### [Work to complete]
From the data below, set down exactly the lines between the one holding "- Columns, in" and the one holding "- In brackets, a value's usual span", inclusive, and no others.

### [Exercise data]
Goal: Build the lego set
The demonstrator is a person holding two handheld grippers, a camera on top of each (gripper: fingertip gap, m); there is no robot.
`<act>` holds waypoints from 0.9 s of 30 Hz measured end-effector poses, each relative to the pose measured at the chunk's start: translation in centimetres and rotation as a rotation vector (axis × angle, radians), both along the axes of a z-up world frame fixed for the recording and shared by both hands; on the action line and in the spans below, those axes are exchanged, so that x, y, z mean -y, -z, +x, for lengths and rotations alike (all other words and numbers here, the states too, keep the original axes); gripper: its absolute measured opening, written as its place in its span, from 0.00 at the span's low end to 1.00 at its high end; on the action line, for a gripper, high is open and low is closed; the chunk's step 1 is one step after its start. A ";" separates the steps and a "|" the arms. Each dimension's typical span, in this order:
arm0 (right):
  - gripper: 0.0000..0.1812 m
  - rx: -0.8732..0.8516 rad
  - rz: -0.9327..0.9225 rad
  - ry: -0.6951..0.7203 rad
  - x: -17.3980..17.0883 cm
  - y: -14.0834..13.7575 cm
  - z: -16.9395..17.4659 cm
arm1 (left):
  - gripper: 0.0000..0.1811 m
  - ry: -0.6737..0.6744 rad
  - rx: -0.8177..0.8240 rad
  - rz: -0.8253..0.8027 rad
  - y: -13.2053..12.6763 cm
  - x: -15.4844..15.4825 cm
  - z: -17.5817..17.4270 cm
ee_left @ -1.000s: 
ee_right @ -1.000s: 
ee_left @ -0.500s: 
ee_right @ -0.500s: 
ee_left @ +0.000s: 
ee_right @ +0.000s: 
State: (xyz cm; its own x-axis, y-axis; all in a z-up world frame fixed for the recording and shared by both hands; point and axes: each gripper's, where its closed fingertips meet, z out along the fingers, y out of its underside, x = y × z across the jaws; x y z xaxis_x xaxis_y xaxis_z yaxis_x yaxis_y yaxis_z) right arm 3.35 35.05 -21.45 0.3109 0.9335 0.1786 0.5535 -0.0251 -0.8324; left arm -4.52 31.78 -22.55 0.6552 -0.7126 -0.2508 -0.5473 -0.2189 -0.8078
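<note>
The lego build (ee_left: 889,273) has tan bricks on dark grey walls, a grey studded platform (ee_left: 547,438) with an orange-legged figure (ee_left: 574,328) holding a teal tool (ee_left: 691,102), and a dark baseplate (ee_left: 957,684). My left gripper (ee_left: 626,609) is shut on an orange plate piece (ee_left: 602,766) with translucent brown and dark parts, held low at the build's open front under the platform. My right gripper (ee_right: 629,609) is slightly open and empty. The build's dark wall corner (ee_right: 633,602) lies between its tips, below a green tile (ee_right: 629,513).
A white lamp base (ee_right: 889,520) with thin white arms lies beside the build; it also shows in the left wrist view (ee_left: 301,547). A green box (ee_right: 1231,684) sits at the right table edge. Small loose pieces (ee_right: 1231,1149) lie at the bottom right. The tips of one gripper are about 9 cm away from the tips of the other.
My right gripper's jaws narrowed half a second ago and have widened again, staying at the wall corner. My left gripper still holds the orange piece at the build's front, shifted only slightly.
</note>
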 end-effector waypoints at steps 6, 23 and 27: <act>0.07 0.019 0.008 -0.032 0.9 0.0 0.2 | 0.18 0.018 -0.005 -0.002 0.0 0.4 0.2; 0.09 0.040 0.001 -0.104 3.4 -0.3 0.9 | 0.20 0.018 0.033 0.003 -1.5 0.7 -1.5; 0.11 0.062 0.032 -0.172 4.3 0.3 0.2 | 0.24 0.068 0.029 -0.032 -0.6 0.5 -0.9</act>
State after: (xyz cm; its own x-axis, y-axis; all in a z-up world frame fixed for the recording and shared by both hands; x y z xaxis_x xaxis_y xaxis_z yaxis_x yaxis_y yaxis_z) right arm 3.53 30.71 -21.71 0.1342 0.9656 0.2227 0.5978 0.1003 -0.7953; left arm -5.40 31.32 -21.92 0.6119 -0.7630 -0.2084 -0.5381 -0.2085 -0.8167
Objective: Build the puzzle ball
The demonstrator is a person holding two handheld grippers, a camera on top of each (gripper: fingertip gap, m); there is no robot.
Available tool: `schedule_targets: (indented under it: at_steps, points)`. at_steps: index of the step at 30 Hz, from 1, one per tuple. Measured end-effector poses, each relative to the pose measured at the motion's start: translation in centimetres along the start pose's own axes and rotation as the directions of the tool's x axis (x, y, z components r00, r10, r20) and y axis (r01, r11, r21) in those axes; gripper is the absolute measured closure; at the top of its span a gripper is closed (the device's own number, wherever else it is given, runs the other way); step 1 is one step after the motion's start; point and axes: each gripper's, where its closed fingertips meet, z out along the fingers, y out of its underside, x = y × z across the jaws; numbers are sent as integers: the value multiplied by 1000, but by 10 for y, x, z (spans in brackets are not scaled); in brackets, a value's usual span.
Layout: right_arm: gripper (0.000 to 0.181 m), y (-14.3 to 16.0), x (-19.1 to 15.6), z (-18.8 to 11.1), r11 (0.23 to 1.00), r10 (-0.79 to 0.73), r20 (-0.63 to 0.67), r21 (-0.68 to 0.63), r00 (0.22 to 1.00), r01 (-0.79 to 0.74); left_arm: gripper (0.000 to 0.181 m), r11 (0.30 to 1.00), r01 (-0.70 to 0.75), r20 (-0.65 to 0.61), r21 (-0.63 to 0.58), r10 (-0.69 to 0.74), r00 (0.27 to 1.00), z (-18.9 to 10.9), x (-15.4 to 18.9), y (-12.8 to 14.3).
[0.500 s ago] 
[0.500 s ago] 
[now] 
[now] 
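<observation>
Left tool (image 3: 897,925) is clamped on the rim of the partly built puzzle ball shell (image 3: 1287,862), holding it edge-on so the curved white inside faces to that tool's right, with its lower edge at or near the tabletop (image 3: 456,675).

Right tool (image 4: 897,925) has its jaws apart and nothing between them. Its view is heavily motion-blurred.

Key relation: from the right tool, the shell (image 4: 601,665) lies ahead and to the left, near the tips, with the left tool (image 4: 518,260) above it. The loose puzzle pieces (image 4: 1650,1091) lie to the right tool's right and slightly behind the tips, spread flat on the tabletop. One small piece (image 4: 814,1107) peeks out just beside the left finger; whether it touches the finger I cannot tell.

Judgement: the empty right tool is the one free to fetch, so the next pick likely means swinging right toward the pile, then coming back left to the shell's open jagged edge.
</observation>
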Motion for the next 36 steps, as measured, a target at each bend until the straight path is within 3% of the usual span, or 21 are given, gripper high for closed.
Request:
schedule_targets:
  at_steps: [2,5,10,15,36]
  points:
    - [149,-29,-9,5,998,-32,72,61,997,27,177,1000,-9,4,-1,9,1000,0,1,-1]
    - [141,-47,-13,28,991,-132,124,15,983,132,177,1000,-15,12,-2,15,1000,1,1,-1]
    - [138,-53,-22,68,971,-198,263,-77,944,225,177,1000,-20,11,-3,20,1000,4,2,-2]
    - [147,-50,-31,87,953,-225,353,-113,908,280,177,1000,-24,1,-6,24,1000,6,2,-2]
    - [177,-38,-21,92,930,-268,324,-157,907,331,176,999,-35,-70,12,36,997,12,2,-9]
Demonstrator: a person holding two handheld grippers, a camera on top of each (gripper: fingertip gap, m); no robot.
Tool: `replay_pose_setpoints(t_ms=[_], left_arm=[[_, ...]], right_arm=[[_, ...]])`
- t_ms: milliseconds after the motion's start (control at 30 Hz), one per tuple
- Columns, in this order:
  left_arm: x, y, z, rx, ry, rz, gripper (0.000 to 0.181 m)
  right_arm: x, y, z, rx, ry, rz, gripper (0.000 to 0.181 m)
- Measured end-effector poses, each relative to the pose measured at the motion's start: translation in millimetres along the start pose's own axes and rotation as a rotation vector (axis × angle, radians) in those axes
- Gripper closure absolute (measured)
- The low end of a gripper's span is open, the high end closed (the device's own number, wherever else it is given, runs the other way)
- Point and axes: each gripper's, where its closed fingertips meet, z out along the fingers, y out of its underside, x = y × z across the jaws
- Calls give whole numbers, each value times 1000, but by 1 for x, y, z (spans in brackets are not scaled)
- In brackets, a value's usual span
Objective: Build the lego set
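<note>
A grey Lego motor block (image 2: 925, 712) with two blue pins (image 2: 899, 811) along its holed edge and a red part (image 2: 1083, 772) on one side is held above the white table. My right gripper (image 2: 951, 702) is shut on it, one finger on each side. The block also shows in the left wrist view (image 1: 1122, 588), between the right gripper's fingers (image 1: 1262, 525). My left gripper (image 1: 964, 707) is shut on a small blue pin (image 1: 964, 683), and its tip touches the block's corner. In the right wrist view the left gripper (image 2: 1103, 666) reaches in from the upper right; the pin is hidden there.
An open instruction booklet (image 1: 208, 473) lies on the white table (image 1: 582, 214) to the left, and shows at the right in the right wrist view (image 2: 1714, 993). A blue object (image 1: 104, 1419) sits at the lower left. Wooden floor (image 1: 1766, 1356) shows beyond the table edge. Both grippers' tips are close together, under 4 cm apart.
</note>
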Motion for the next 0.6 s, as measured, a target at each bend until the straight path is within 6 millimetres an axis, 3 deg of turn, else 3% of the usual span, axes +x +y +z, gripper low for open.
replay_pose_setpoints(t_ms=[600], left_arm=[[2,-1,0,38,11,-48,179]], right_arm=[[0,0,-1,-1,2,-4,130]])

### [Task response]
- Columns, in this order:
  left_arm: x, y, z, rx, ry, rz, gripper (0.000 to 0.181 m)
  right_arm: x, y, z, rx, ry, rz, gripper (0.000 to 0.181 m)
- Measured end-effector poses, each relative to the pose measured at the motion's start: translation in millimetres along the start pose's own axes and rotation as a rotation vector (axis × angle, radians) in those axes
- Gripper closure absolute (measured)
- The low end of a gripper's span is open, the high end closed (the device's own number, wherever else it is given, runs the other way)
- Point and axes: each gripper's, where its closed fingertips meet, z out along the fingers, y out of its underside, x = y × z across the jaws
- Calls give whole numbers, each value times 1000, but by 1 for x, y, z (spans in brackets are not scaled)
- In brackets, a value's usual span

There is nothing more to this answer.